**Task details**: Skip the images; return every entry exactly.

**Extracted records**:
□ □ □ □ □

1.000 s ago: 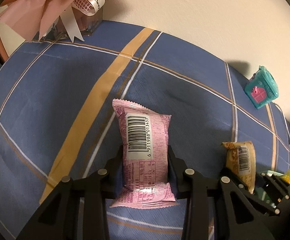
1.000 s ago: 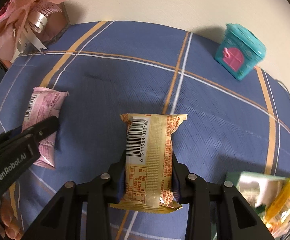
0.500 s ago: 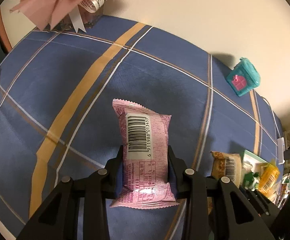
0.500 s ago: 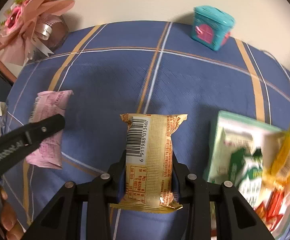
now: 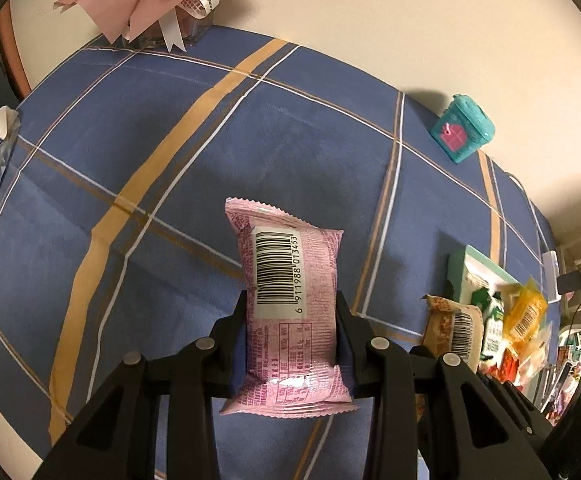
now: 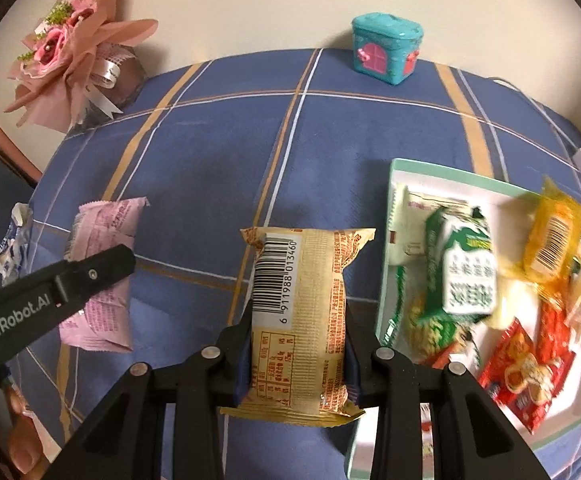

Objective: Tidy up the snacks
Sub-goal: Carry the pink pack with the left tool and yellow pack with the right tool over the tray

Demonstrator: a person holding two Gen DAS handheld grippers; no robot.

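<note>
Blurring hides the tray [image 6: 442, 172] snacks' labels; both fingers keep pinching the pink packet [image 5: 290, 312] and yellow packet [image 6: 300, 320], tray now nearer.

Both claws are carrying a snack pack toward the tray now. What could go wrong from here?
1. The tray is already crowded; dropping the yellow snack pack onto the green packet could push others over the rim.
2. The left claw grips the pink snack pack near its lower end, so it might tilt or slip.
3. The claws travel close together and could bump.
</note>
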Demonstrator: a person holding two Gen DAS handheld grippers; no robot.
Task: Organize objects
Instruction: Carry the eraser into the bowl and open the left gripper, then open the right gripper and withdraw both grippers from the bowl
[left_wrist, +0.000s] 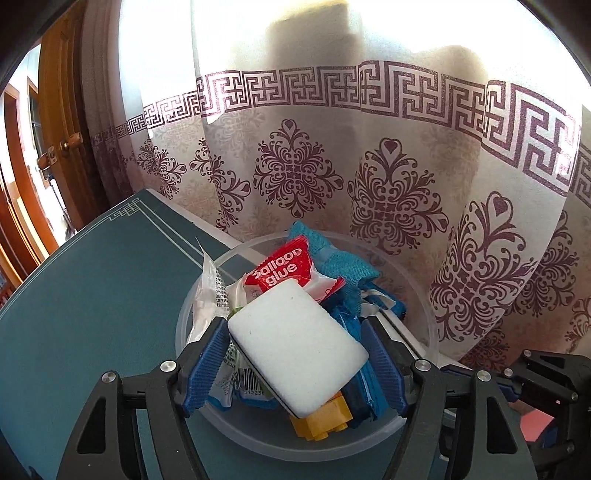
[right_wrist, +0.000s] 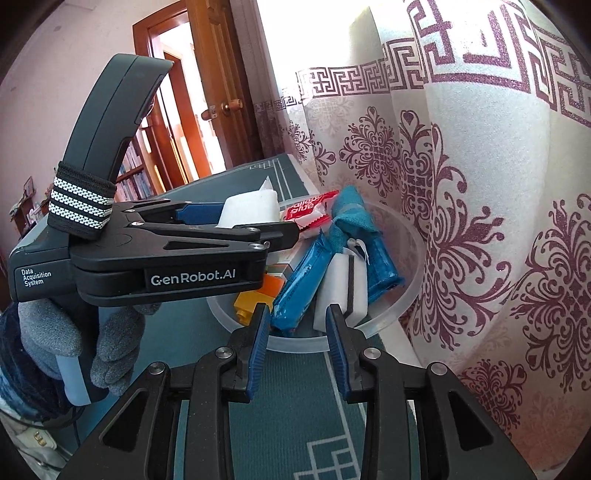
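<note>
My left gripper (left_wrist: 295, 354) hangs over the clear tub (left_wrist: 430, 317) at the far edge of the tabletop (left_wrist: 96, 295), with the white sponge (left_wrist: 295, 347) between its jaws. The jaws stand fairly wide. The left pad meets the sponge's edge and the right pad shows a gap, so I judge the sponge is let go and lying on the heap.

Under it sit the balloon glue packet (left_wrist: 284, 273), a teal cloth (left_wrist: 343, 266), blue packets and a yellow brick (left_wrist: 325, 417).

My right gripper (right_wrist: 297, 350) waits at the near rim with its jaws narrow and nothing between them.

To finish this well, I'd spread the left jaws a touch more and draw them straight up and back so neither pad drags the sponge along. It rides high and tilted, so a nudge could tip it over the rim. The right jaws should stay clear.
</note>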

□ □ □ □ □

**Answer to this problem**:
1.000 s ago: 
1.000 s ago: 
0.500 s ago: 
0.500 s ago: 
now: 
now: 

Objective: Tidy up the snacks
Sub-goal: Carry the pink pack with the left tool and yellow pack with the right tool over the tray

Demonstrator: a person holding two Gen DAS handheld grippers; no robot.

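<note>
Blurring hides the tray [image 6: 442, 172] snacks' labels; both fingers keep pinching the pink packet [image 5: 290, 312] and yellow packet [image 6: 300, 320], tray now nearer.

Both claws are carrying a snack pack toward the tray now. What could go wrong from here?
1. The tray is already crowded; dropping the yellow snack pack onto the green packet could push others over the rim.
2. The left claw grips the pink snack pack near its lower end, so it might tilt or slip.
3. The claws travel close together and could bump.
</note>
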Demonstrator: a person holding two Gen DAS handheld grippers; no robot.
Task: Organize objects
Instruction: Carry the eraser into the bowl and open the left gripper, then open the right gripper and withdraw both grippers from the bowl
[left_wrist, +0.000s] 
[right_wrist, +0.000s] 
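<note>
My left gripper (left_wrist: 295, 354) hangs over the clear tub (left_wrist: 430, 317) at the far edge of the tabletop (left_wrist: 96, 295), with the white sponge (left_wrist: 295, 347) between its jaws. The jaws stand fairly wide. The left pad meets the sponge's edge and the right pad shows a gap, so I judge the sponge is let go and lying on the heap.

Under it sit the balloon glue packet (left_wrist: 284, 273), a teal cloth (left_wrist: 343, 266), blue packets and a yellow brick (left_wrist: 325, 417).

My right gripper (right_wrist: 297, 350) waits at the near rim with its jaws narrow and nothing between them.

To finish this well, I'd spread the left jaws a touch more and draw them straight up and back so neither pad drags the sponge along. It rides high and tilted, so a nudge could tip it over the rim. The right jaws should stay clear.
</note>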

Nothing more belongs to the answer.